# [GOAL OF THE EXERCISE]
Search the entries for the word "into". Copy each line in which it is found.

───── MATERIAL FOR THIS TASK ─────

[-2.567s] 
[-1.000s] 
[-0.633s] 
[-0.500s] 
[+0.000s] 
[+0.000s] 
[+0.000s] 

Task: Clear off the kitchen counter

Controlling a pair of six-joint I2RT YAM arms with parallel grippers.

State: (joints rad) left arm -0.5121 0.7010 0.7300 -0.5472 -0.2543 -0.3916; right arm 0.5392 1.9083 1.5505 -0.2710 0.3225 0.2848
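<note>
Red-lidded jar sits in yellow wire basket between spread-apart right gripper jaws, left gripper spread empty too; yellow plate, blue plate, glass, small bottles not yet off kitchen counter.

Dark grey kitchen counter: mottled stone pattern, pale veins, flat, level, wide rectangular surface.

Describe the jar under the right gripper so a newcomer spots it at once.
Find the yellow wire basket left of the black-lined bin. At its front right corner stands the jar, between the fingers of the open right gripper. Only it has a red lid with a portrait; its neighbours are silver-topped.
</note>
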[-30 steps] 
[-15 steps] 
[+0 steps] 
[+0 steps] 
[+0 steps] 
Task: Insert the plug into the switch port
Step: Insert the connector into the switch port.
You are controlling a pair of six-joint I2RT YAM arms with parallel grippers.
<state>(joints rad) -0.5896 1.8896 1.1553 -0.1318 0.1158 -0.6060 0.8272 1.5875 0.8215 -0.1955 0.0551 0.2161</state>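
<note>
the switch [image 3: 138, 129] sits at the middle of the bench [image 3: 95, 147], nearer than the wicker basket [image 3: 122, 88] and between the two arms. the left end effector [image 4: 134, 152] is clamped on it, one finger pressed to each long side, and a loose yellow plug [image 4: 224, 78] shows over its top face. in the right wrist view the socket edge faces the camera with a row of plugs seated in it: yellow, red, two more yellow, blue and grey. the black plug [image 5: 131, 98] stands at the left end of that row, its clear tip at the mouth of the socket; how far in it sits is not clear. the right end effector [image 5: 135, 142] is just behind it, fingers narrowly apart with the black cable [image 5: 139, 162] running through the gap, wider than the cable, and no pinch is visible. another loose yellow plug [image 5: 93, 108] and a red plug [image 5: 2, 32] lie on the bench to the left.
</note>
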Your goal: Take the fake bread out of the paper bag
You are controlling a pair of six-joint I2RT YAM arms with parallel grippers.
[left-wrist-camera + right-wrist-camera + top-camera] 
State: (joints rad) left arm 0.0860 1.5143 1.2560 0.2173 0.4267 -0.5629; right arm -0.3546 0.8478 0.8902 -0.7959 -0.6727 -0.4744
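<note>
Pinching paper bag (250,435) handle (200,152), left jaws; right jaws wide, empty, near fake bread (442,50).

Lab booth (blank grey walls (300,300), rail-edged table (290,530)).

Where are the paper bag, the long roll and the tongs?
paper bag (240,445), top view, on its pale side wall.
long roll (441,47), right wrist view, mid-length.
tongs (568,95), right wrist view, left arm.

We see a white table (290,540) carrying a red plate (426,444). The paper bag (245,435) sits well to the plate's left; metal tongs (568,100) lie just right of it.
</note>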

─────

# [YOUR RESPONSE]
Task: Insert the plug into the switch port
Step: Insert the connector into the switch port.

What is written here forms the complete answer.